» **Data below**
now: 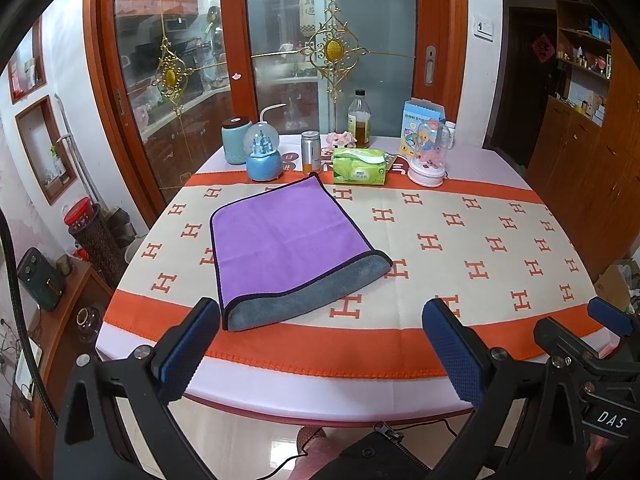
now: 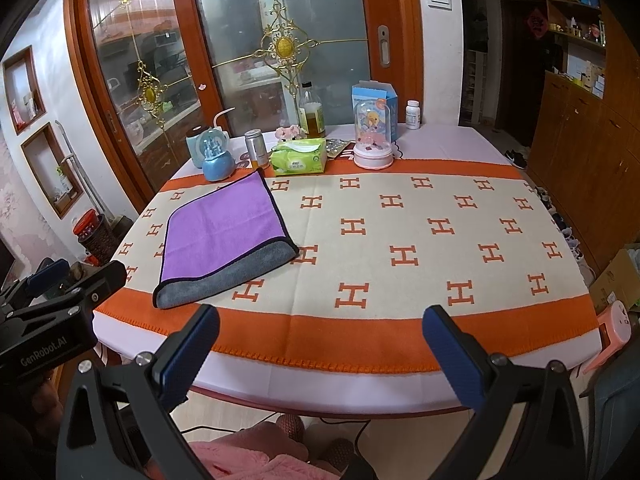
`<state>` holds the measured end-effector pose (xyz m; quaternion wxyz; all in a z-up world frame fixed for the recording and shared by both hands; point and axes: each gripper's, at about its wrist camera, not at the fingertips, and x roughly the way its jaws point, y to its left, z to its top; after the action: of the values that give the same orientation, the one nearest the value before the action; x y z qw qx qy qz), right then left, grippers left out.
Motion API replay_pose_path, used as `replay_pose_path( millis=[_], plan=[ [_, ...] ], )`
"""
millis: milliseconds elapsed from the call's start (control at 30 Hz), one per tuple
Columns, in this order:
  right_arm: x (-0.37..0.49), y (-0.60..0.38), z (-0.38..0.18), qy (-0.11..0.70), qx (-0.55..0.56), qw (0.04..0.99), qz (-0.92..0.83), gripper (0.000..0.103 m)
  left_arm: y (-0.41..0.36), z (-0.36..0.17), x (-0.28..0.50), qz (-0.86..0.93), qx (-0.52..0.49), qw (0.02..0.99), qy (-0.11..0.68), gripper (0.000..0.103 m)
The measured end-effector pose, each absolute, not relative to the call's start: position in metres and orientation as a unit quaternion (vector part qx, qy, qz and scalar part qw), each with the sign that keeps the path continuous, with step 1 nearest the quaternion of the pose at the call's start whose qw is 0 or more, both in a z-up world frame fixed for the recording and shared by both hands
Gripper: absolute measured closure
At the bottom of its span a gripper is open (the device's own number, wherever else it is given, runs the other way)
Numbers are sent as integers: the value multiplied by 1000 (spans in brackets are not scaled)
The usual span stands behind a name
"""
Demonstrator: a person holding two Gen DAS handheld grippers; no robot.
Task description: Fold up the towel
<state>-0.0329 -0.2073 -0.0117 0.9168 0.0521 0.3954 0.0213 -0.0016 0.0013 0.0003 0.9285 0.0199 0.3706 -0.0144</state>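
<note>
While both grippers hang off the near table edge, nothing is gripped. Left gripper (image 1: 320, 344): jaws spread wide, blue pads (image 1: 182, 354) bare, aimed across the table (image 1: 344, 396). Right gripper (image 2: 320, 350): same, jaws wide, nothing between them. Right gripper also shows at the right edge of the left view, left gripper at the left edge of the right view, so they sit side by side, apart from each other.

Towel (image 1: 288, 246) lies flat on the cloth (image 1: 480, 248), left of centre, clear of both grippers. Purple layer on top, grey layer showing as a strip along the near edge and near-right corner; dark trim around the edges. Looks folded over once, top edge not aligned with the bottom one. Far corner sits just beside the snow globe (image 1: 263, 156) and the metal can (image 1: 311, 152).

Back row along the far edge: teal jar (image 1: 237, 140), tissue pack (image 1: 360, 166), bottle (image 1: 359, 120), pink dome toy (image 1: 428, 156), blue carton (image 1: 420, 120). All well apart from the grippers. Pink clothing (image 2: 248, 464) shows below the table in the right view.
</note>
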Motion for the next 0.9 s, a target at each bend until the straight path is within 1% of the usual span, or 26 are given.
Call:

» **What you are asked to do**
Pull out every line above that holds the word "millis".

» **Written solution**
Motion API replay_pose_path, used as `replay_pose_path( millis=[_], plan=[ [_, ...] ], )`
millis: milliseconds elapsed from the call's start (control at 30 Hz), one per tuple

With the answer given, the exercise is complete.